Source material:
++++

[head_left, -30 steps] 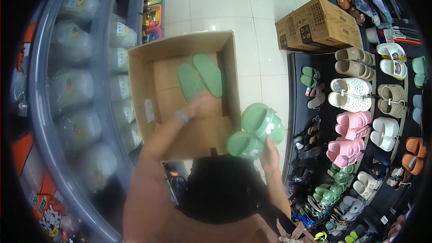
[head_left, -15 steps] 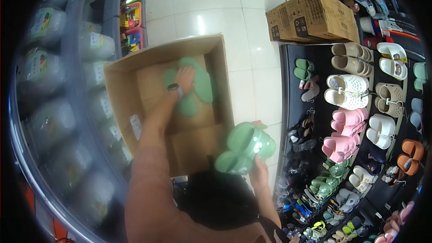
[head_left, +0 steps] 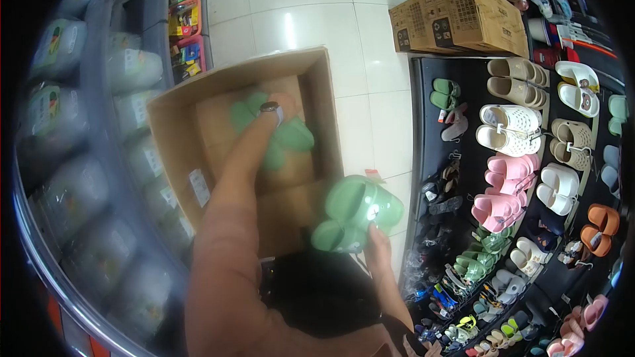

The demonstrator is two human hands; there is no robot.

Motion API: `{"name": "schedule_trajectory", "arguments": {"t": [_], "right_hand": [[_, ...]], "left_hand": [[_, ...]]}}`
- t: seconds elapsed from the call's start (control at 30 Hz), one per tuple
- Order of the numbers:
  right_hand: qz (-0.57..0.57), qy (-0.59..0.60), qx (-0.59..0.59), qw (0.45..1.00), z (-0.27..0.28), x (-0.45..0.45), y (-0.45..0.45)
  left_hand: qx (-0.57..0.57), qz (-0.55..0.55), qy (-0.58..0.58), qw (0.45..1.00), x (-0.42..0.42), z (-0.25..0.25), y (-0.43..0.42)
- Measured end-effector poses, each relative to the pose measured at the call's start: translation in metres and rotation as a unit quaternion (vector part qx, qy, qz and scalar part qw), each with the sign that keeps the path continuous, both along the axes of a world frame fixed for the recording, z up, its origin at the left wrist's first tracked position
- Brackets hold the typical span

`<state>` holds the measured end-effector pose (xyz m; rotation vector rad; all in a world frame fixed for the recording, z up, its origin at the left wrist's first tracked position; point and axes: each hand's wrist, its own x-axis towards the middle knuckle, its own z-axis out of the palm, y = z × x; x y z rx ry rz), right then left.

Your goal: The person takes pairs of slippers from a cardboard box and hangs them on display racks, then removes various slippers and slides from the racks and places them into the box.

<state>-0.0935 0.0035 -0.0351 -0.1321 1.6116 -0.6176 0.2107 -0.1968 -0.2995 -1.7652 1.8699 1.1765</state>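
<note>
My left hand (head_left: 283,106) reaches into an open cardboard box (head_left: 172,122), over green slippers (head_left: 294,135) lying on its bottom. Its fingers are blurred, and whether they grip a slipper is not clear. A dark watch and a light band are on that wrist. Outside the box's lower right side, my right hand (head_left: 378,250) holds a pair of shiny green slippers (head_left: 357,208) by the edge, its thumb on top. A small reddish tag sticks out at the pair's far side.
A closed carton (head_left: 463,18) sits above the right-hand rack (head_left: 423,158), which carries slippers and clogs in several colours. Clear plastic containers (head_left: 79,188) line the left shelves. Small coloured baskets (head_left: 187,20) stand beyond the box. Pale floor tiles (head_left: 297,26) run between.
My left hand has moved deeper into the box, onto the slippers, which lie differently now. The box and the held pair have shifted left and down in view.
</note>
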Motion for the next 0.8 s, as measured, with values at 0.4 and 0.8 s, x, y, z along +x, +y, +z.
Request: {"name": "schedule_trajectory", "arguments": {"t": [0.4,0.8], "right_hand": [[0.045,-0.05,-0.009,0.998,-0.007,0.007,-0.008],[0.057,-0.028,-0.064,0.996,0.014,-0.012,0.014]], "left_hand": [[0.167,-0.022,-0.026,0.985,0.022,0.019,0.05],[0.238,0.108,0.019,0.965,0.028,0.017,0.163]]}}
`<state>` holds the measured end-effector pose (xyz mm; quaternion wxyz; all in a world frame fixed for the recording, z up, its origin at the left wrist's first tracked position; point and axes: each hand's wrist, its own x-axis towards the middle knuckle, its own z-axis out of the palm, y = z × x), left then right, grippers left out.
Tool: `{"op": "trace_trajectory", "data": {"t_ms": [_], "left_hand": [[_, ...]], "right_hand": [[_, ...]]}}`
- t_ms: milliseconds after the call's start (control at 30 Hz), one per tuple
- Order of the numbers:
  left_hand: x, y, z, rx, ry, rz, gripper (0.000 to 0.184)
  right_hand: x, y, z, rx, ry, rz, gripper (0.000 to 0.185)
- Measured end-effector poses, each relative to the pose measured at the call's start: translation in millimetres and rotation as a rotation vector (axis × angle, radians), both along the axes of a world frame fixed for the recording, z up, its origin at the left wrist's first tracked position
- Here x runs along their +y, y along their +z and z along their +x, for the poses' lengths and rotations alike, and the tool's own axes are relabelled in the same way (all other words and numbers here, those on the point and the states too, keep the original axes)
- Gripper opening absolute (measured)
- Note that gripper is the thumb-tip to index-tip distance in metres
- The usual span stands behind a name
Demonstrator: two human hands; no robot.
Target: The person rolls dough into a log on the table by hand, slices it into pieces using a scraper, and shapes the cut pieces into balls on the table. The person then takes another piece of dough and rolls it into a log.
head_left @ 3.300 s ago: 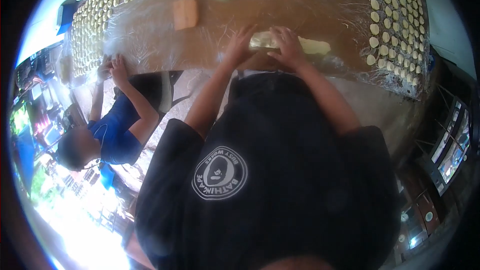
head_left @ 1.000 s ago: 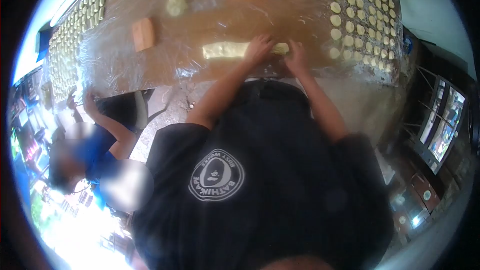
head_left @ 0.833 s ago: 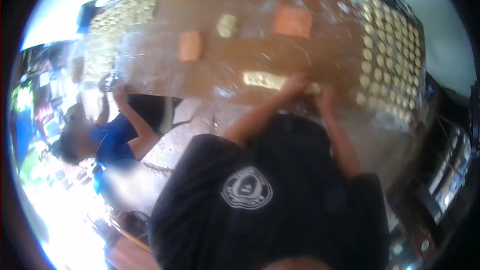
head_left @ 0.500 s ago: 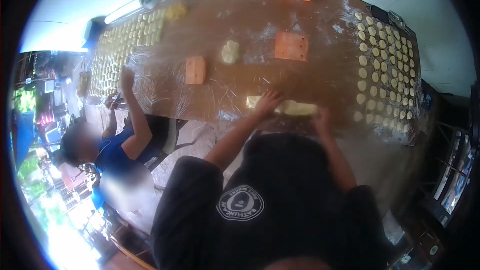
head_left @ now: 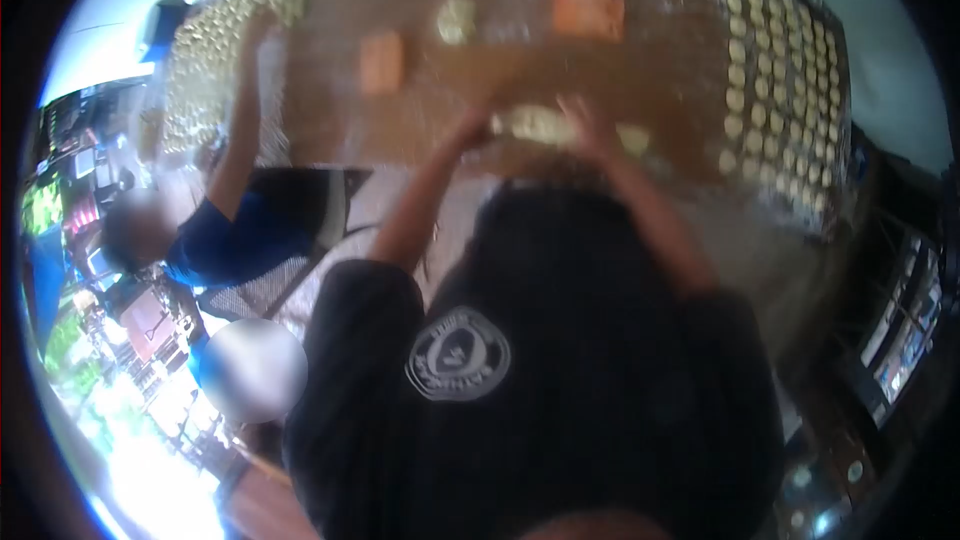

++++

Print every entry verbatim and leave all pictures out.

Result for this exercise:
[head_left, -30 steps] 
[head_left, -15 steps] 
[head_left, +0 steps] 

The demonstrator is two human hands; there is no robot.

Motion API: `{"name": "schedule_trajectory", "arguments": {"t": [_], "right_hand": [[_, ...]], "left_hand": [[_, ...]]}}`
- t: seconds elapsed from the call's start (control at 30 Hz), one per tuple
- Order of the numbers:
  right_hand: qz (-0.57..0.57), qy (-0.59..0.60), qx (-0.59..0.59), qw (0.45..1.00), z (-0.27..0.28), x (-0.45..0.45), y (-0.45..0.45)
  left_hand: qx (-0.57..0.57), qz (-0.55..0.55), qy (-0.58..0.58), qw (0.45..1.00), x (-0.42..0.42), z (-0.25..0.25), y (-0.43..0.42)
- Measured end-effector poses, each relative to the pose measured at the call's start: translation in metres and rotation as a unit quaternion (vector part qx, qy, qz and scalar part qw), each with the sign that keeps the path continuous, both along the axes of a world frame fixed for the recording, z up, its origin at the left wrist's first tracked position
- Brackets hold the typical span

`<state>` holds the measured end-effector pose (xyz m; rotation vector rad; all in a world frame fixed for the recording, z up, its origin at the left wrist's first tracked position; point and axes: each hand's wrist, its own x-axis towards the middle knuckle, its own z-axis out of the palm, y = z × x; x y z rx ry rz), right then left.

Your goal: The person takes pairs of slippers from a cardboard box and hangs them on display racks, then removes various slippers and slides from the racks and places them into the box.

<state>-0.0935 0.0035 -0.0351 -0.1321 1.6116 -0.6176 0.2107 -0.1968 -0.2995 -1.7652 1.8699 1.1765</state>
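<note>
My left hand (head_left: 283,106) reaches into an open cardboard box (head_left: 172,122), over green slippers (head_left: 294,135) lying on its bottom. Its fingers are blurred, and whether they grip a slipper is not clear. A dark watch and a light band are on that wrist. Outside the box's lower right side, my right hand (head_left: 378,250) holds a pair of shiny green slippers (head_left: 357,208) by the edge, its thumb on top. A small reddish tag sticks out at the pair's far side.
A closed carton (head_left: 463,18) sits above the right-hand rack (head_left: 423,158), which carries slippers and clogs in several colours. Clear plastic containers (head_left: 79,188) line the left shelves. Small coloured baskets (head_left: 187,20) stand beyond the box. Pale floor tiles (head_left: 297,26) run between.
My left hand has moved deeper into the box, onto the slippers, which lie differently now. The box and the held pair have shifted left and down in view.
</note>
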Motion for the next 0.8 s, as measured, with values at 0.4 and 0.8 s, x, y, z along +x, +y, +z.
Request: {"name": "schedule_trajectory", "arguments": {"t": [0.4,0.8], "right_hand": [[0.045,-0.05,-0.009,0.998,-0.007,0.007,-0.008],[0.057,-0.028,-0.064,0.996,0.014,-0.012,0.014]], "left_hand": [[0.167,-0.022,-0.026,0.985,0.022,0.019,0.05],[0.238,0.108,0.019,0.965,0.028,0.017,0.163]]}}
`<state>` holds the measured end-effector pose (xyz mm; quaternion wxyz; all in a world frame fixed for the recording, z up, its origin at the left wrist's first tracked position; point and axes: each hand's wrist, its own x-axis towards the middle knuckle, its own z-axis out of the palm, y = z × x), left then right, grippers left out.
Tool: `{"op": "trace_trajectory", "data": {"t_ms": [_], "left_hand": [[_, ...]], "right_hand": [[_, ...]]}}`
- t_ms: milliseconds after the call's start (control at 30 Hz), one per tuple
- Order of the numbers:
  left_hand: x, y, z, rx, ry, rz, gripper (0.000 to 0.184)
  right_hand: x, y, z, rx, ry, rz, gripper (0.000 to 0.185)
- Measured end-effector poses, each relative to the pose measured at the call's start: translation in millimetres and rotation as a rotation vector (axis × angle, radians), both along the axes of a world frame fixed for the recording, z up, its origin at the left wrist's first tracked position
- Here x runs along their +y, y along their +z and z along their +x, for the poses' lengths and rotations alike, and the tool's own axes are relabelled in the same way (all other words and numbers here, those on the point and the states too, keep the original axes)
- Gripper opening absolute (measured)
- Note that gripper is the thumb-tip to index-tip distance in metres
- The usual span stands behind a name
Demonstrator: two human hands; no robot.
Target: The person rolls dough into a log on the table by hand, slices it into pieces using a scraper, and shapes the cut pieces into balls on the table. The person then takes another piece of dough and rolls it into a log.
head_left @ 3.300 s ago: 
head_left @ 1.000 s ago: 
head_left @ 0.833 s ago: 
head_left @ 0.500 s ago: 
head_left @ now: 

This output requires nothing further.